■ **WHAT TO WORK ON**
Only lines that contain the word "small" are to be returned from the data below.

■ **RECORDS PROVIDED**

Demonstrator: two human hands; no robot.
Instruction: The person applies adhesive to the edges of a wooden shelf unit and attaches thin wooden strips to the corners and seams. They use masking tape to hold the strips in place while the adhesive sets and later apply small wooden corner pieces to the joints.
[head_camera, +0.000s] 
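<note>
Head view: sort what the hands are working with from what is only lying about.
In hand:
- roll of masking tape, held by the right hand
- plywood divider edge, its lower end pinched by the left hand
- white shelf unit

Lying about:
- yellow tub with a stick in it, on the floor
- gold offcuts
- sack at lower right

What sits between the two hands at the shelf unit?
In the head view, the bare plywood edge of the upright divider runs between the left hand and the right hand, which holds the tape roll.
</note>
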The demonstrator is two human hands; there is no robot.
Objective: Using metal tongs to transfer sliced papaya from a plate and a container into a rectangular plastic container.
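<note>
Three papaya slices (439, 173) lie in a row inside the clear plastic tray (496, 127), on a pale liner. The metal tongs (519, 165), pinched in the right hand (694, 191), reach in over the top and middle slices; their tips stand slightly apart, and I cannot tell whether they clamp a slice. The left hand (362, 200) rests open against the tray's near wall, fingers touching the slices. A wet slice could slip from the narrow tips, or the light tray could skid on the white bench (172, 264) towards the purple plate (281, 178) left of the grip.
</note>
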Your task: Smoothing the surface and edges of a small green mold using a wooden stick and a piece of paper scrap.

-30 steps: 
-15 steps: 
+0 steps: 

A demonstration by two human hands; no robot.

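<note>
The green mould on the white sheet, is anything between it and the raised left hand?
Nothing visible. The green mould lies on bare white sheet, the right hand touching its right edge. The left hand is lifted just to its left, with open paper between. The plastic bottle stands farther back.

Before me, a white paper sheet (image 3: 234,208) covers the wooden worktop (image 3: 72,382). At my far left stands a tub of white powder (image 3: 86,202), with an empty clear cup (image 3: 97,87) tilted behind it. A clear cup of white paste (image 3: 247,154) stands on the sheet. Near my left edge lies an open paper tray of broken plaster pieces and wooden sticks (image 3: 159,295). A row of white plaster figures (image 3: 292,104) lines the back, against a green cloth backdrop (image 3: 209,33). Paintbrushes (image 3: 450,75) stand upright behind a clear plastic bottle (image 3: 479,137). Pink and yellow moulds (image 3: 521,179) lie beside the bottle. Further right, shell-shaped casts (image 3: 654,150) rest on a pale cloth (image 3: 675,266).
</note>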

■ **EXERCISE SOLUTION**
Instruction: The person applies adhesive to the edges of a wooden shelf unit and attaches thin wooden strips to the corners and seams. They use masking tape to hold the strips in place while the adhesive sets and later apply small wooden corner pieces to the joints.
Your task: Smoothing the surface and edges of a small green mold using a wooden stick and a piece of paper scrap.

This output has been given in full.